- Exercise:
In the listing beneath this line, copy exactly the lines starting with the one containing "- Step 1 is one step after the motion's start" and going on through the one containing "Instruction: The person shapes".

- Available data:
━━━━━━━━━━━━━━━━

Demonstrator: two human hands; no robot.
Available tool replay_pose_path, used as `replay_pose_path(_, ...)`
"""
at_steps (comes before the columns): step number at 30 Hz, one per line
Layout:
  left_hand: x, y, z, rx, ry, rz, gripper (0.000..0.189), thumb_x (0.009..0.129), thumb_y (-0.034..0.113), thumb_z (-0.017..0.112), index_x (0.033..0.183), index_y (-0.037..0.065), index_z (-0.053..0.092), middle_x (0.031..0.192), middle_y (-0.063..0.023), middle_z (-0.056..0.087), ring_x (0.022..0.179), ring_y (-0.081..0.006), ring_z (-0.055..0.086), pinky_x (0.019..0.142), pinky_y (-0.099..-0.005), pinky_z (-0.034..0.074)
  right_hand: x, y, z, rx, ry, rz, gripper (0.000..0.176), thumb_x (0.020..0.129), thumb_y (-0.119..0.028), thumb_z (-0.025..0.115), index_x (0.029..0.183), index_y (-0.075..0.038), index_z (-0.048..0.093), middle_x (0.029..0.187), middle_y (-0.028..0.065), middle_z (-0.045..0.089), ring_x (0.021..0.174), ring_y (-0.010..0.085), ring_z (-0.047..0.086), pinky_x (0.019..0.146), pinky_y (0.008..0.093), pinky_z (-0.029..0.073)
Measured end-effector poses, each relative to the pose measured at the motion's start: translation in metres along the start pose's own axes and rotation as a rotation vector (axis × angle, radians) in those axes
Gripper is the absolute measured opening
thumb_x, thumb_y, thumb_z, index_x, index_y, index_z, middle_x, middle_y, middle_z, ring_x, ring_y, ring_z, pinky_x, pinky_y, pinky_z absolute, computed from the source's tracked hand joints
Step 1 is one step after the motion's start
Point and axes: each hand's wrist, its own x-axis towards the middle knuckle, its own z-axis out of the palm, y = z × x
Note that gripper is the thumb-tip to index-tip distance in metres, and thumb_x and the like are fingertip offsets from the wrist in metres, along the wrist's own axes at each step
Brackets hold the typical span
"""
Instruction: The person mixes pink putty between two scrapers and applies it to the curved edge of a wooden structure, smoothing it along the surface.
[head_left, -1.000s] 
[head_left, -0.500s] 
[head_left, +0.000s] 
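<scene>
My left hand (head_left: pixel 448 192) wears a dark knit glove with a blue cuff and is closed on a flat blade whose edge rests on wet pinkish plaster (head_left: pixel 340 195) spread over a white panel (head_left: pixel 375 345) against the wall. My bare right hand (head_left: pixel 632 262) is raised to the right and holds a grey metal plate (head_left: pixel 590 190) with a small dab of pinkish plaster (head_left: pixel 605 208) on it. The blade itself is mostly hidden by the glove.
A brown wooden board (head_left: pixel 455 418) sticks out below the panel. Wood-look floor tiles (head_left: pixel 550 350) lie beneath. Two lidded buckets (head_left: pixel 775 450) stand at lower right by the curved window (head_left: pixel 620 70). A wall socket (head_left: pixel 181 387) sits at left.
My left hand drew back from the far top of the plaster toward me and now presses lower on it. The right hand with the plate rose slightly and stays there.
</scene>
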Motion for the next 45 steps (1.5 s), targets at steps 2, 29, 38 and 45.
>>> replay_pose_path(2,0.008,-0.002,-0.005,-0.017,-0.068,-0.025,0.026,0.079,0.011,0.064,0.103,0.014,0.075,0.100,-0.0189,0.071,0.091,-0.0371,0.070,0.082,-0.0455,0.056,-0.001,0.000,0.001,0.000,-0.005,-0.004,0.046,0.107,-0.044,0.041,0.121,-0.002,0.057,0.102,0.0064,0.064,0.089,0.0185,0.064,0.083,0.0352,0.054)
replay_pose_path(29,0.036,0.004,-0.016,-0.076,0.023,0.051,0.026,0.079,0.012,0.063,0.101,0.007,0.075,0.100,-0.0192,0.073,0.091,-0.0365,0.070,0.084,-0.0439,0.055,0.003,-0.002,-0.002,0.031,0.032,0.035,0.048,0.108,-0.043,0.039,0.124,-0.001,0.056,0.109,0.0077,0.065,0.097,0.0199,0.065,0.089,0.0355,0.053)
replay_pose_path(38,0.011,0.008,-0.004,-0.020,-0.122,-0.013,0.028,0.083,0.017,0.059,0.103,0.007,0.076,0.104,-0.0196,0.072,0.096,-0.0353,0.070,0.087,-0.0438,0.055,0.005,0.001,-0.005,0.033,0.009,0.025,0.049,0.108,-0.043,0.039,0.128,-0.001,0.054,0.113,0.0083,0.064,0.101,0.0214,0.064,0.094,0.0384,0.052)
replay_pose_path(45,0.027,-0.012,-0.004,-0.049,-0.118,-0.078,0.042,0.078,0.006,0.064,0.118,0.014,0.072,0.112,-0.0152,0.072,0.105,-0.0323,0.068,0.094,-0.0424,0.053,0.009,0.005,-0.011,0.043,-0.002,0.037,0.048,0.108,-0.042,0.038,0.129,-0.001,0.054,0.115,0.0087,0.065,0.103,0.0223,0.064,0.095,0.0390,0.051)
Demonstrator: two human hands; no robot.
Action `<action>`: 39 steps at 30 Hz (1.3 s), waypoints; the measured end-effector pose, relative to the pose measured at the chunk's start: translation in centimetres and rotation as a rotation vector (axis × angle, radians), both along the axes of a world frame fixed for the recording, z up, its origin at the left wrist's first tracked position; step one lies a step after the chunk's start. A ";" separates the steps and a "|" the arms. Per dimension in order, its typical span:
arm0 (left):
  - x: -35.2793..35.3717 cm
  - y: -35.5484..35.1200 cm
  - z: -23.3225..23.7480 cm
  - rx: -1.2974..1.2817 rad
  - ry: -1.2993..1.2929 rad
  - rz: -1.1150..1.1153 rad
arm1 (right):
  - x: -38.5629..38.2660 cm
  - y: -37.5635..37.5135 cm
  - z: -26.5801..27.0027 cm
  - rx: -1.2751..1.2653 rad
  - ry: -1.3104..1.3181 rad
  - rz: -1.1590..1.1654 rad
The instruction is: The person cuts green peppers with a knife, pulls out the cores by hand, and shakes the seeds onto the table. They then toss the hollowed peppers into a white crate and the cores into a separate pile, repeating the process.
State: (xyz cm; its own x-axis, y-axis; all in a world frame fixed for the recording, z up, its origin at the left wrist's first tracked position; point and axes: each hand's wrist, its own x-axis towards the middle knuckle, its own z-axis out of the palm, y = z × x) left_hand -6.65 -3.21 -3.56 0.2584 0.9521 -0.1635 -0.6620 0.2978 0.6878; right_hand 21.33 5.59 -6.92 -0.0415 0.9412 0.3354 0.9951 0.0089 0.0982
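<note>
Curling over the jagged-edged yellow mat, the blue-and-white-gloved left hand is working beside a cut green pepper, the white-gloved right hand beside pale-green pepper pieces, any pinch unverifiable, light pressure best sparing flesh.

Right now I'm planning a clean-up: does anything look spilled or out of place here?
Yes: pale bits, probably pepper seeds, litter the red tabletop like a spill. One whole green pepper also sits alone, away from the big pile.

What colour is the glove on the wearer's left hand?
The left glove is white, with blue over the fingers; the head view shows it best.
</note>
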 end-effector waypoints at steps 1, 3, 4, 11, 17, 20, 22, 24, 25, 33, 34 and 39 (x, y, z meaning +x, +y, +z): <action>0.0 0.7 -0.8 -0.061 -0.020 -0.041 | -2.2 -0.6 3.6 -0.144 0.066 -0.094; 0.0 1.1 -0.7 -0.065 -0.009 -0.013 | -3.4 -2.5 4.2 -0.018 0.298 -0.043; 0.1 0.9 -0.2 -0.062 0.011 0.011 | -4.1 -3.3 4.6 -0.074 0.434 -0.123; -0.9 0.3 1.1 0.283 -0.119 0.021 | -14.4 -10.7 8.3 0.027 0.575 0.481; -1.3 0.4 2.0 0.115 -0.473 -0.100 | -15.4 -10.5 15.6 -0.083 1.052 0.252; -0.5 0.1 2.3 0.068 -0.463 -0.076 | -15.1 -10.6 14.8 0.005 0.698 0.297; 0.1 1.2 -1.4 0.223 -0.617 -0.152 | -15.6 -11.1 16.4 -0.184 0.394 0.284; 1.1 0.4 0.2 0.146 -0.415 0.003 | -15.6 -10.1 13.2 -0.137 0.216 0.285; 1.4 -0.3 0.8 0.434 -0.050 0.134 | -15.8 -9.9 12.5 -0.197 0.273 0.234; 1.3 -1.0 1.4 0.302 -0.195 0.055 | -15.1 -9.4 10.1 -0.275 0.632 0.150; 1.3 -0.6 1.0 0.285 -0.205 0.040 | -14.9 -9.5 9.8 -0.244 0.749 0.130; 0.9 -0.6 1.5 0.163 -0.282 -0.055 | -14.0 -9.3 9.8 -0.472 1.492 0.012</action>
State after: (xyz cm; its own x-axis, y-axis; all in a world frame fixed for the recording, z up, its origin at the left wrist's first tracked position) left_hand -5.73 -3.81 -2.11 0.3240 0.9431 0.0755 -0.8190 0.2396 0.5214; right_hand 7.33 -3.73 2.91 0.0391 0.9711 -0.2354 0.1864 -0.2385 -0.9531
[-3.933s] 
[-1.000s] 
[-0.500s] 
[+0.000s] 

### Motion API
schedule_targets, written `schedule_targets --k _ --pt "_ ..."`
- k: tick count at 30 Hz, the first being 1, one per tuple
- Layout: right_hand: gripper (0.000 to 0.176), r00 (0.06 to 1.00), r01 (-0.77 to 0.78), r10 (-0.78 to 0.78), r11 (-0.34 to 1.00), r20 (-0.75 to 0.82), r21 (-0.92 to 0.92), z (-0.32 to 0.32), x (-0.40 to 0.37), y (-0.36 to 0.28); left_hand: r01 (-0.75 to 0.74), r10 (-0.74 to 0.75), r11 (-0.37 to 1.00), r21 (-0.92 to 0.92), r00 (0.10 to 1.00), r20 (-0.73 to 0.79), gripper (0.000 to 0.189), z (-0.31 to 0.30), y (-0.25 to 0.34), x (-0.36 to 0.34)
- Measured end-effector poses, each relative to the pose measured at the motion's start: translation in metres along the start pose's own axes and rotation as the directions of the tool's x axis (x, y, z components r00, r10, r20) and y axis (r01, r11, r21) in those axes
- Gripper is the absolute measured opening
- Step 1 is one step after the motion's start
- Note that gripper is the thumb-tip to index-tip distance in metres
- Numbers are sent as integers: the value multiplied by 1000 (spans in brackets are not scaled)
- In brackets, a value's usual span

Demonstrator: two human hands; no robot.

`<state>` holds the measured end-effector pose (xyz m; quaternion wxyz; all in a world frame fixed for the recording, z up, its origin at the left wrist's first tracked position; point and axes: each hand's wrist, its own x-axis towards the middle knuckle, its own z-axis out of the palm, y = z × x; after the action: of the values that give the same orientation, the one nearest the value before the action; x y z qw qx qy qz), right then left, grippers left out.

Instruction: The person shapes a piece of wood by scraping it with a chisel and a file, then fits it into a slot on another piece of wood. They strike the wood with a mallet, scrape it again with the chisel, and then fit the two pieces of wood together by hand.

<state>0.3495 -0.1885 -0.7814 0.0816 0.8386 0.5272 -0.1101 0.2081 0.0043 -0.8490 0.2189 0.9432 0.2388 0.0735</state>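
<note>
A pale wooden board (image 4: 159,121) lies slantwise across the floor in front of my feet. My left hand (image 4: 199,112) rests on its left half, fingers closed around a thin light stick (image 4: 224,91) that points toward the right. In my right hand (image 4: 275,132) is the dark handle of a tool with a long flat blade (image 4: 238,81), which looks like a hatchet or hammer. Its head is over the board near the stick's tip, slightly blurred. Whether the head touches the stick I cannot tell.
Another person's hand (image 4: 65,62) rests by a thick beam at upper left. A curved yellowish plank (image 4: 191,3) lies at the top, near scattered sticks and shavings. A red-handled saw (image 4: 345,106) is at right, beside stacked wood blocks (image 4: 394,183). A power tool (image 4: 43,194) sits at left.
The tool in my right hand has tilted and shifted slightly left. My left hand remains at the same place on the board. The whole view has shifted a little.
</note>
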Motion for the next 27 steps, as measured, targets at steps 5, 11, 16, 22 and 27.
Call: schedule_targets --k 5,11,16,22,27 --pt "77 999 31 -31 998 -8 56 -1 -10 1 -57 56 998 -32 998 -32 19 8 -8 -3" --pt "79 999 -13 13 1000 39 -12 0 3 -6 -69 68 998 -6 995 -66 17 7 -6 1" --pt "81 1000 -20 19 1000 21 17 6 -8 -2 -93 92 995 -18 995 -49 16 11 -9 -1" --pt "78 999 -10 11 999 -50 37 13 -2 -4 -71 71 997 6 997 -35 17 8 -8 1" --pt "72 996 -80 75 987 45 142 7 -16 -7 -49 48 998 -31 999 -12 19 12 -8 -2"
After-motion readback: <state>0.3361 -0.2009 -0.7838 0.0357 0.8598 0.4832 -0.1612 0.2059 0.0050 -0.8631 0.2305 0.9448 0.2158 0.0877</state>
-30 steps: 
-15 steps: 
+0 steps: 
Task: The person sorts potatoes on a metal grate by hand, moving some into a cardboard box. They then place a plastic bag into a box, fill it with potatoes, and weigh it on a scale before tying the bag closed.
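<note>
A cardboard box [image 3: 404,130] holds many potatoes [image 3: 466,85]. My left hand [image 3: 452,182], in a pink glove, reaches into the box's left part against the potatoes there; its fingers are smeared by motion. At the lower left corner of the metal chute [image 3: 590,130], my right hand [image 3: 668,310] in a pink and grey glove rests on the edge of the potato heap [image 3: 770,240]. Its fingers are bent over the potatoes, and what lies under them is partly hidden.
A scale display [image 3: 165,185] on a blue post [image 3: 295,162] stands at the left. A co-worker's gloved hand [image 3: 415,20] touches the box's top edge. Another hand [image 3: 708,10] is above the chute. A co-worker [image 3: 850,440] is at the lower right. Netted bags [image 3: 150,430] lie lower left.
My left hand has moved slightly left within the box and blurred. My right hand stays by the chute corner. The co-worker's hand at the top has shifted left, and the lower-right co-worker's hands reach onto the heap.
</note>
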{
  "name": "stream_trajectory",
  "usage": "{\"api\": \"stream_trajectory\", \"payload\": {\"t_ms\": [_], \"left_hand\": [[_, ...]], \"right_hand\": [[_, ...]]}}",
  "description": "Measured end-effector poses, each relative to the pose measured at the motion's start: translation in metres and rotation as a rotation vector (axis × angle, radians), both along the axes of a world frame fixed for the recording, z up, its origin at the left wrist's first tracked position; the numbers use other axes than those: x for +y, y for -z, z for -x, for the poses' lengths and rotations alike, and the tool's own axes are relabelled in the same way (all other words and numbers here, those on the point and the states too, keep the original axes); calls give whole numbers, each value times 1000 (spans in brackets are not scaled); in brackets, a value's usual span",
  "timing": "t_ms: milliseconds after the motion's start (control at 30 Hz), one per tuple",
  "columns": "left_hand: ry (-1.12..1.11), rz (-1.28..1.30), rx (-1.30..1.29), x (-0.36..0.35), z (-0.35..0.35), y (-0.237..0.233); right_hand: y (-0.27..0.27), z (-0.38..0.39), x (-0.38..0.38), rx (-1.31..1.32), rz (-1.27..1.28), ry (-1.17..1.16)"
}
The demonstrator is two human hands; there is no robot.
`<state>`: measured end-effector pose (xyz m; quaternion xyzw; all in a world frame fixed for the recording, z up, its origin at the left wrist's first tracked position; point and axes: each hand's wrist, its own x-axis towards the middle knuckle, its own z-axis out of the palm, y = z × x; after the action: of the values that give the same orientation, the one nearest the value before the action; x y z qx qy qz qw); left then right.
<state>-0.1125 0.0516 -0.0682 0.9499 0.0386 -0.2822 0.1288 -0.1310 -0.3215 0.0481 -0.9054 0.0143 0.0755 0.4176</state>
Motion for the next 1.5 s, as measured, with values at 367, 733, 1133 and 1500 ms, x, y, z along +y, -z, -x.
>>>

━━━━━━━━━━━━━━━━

- Answer section:
- Step 1 is one step after the motion's start
- Note that gripper is the thumb-tip to index-tip distance in metres
- Numbers are sent as integers: the value multiplied by 1000 (spans in brackets are not scaled)
- In brackets, a value's usual span

Demonstrator: two human hands; no robot.

`<state>` holds the measured end-effector pose (xyz m; quaternion wxyz; all in a world frame fixed for the recording, z up, its origin at the left wrist's first tracked position; point and axes: each hand's wrist, its own x-axis towards the middle knuckle, its own z-axis out of the palm, y = z × x; after the action: of the values that give the same orientation, the one nearest the value before the action; x y z qw qx qy qz), right then left, grippers left out.

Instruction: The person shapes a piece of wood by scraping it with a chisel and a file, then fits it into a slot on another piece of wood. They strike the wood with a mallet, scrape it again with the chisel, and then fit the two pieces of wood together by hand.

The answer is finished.